That's why you still see the track adjustment bar still on the lower back of the machine.Not in the way of running wheeled, yet makes for that much less work if switching back to tracks.


----------



## sodbuster (Feb 24, 2016)

Forgot to mention.
The only machining needed was removing an inch of material from the inbound axle hub.
I had the machine shop do it in the lathe rather than me hacksaw it so the cut face would have no runout to possibly bind against the axle bearing.
If you take your time and are careful you could accomplish it with just a hacksaw and save the $20.
Me, I couldn't be bothered. The shop cut them in a matter of 5 minutes each and I was on my way.


----------



## sodbuster (Feb 24, 2016)

Ok, job is done and all was successful.
Wheel is notched on opposite sides of the hub to engage the differential lock and got a chance to take the machine for a spin.


Not 100% sure why just yet, but the machine drives quite a bit faster than it did with tracks.So I am very happy.
It might just be the rolling resistance of the tracks vs. the wheels since nothing else has changed.
Diameter of the wheels are the same as the tracks and I only changed the tracks to heels.No other mods.
It moves fast enough that you have to walk at a pretty quick pace to keep up with it. I also now know why on the wheeled version of the machine the drive pulley and belt are smaller.To slow the machine down a little.


----------



## E350 (Apr 21, 2015)

*sodbuster*: I have been following your thread. "GoodOnYa'M8" for venturing into this mod and posting a build thread to share it with others. 

You didn't post pictures until after completion so I really didn't know what the machine you were modding really looked like.

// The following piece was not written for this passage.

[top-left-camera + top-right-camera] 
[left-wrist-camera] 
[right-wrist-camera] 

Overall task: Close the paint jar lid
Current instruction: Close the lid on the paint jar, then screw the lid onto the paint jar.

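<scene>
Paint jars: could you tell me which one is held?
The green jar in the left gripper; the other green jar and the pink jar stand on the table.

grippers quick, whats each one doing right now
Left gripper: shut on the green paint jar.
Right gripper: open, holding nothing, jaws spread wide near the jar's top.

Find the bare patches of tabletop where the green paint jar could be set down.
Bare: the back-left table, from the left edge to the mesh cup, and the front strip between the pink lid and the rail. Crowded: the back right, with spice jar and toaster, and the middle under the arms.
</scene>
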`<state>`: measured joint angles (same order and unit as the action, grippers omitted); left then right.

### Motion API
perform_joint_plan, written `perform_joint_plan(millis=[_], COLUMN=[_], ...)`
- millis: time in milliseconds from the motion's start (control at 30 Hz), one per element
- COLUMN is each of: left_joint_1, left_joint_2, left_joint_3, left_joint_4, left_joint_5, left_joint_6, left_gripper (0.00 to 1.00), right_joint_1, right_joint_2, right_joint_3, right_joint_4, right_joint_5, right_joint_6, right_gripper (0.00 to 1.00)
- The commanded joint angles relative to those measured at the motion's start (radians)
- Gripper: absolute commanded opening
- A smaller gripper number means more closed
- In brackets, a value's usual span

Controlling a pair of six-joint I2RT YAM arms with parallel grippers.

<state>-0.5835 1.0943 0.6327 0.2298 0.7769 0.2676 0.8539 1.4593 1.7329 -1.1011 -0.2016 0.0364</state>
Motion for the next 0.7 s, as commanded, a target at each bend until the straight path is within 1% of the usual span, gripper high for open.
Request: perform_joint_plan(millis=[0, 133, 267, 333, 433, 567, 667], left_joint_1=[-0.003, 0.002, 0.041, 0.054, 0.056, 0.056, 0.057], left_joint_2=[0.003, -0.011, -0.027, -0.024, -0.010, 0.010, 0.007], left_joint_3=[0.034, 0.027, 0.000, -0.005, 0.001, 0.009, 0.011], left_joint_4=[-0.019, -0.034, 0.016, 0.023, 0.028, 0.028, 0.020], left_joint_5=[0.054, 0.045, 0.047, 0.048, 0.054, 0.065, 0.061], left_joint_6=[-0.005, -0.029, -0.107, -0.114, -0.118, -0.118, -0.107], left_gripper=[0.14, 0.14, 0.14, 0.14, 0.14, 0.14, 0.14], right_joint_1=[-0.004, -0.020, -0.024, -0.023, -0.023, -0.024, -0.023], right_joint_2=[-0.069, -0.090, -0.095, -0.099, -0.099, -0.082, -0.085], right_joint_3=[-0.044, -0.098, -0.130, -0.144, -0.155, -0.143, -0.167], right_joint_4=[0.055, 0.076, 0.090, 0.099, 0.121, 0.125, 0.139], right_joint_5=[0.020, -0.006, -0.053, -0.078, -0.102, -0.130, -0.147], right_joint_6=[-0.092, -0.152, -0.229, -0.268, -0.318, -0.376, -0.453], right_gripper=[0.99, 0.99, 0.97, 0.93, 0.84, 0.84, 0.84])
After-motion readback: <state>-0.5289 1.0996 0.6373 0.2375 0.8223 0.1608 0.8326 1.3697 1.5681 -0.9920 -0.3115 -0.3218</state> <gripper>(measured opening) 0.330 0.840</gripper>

Seeing it now, especially with the differential gear box open, I am surprised at how similar (I would say identical) your Ariens Pro 28 track model is to my much older Ariens ST1032 model 924084. Especially the interior of the gear box and how close the front of your wheels are to the rear of the auger housing.

I am sure you have considered that you won't be able to use chains given the closeness of the tires to the impeller housing (even on my ST1032, the chains are scary close and must be tightly installed (by airing down the tires for installation) to avoid rubbing against the rear of the auger housing. My guess is that if you believe you need chains, you will just re-install your tracks.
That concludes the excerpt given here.